### WHAT THE TASK REQUIRES
Without the pictures, restate all of the data below word for word.

### DATA SEGMENT
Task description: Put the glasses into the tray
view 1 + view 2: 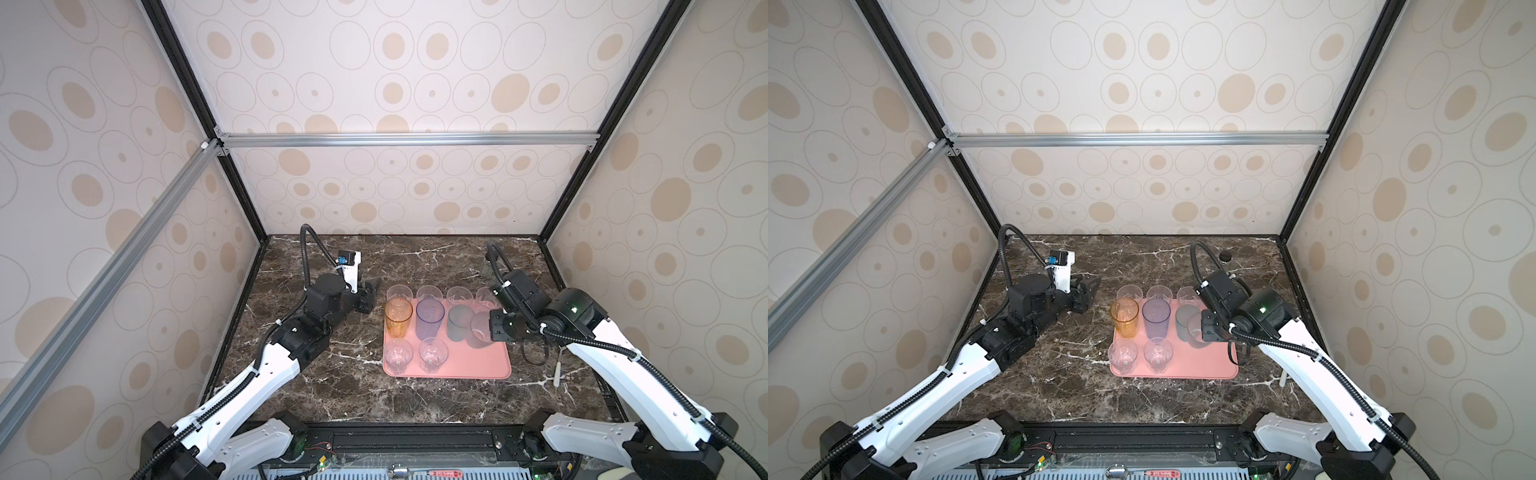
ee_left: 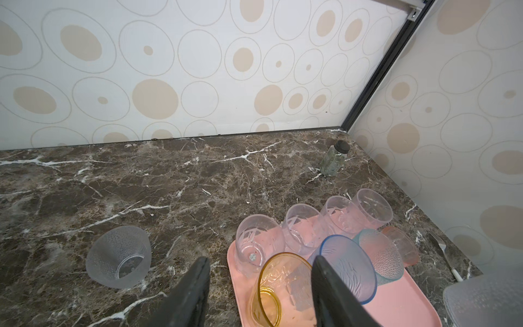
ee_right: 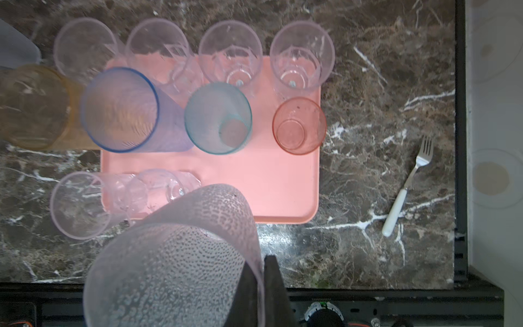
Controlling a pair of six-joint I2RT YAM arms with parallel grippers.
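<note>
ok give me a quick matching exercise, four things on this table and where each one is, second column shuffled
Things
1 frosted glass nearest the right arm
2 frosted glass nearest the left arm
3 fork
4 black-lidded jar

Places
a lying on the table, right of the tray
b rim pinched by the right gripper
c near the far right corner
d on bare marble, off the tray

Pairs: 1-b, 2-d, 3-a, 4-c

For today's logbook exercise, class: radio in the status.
Left gripper open, empty. Right gripper shut on frosted glass, above tray. Second frosted glass on table. Tray space below it bare.
</note>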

### WRITTEN ANSWER
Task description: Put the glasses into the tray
view 1 + view 2: 
ee_left: 
ee_right: 
Controlling a pair of six-joint I2RT YAM arms with parallel grippers.
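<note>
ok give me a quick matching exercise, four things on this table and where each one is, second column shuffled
Things
1 frosted glass nearest the right arm
2 frosted glass nearest the left arm
3 fork
4 black-lidded jar

Places
a lying on the table, right of the tray
b rim pinched by the right gripper
c near the far right corner
d on bare marble, off the tray

Pairs: 1-b, 2-d, 3-a, 4-c

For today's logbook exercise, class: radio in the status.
Left gripper open, empty. Right gripper shut on frosted glass, above tray. Second frosted glass on table. Tray space below it bare.
</note>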

There is no more to add to the answer.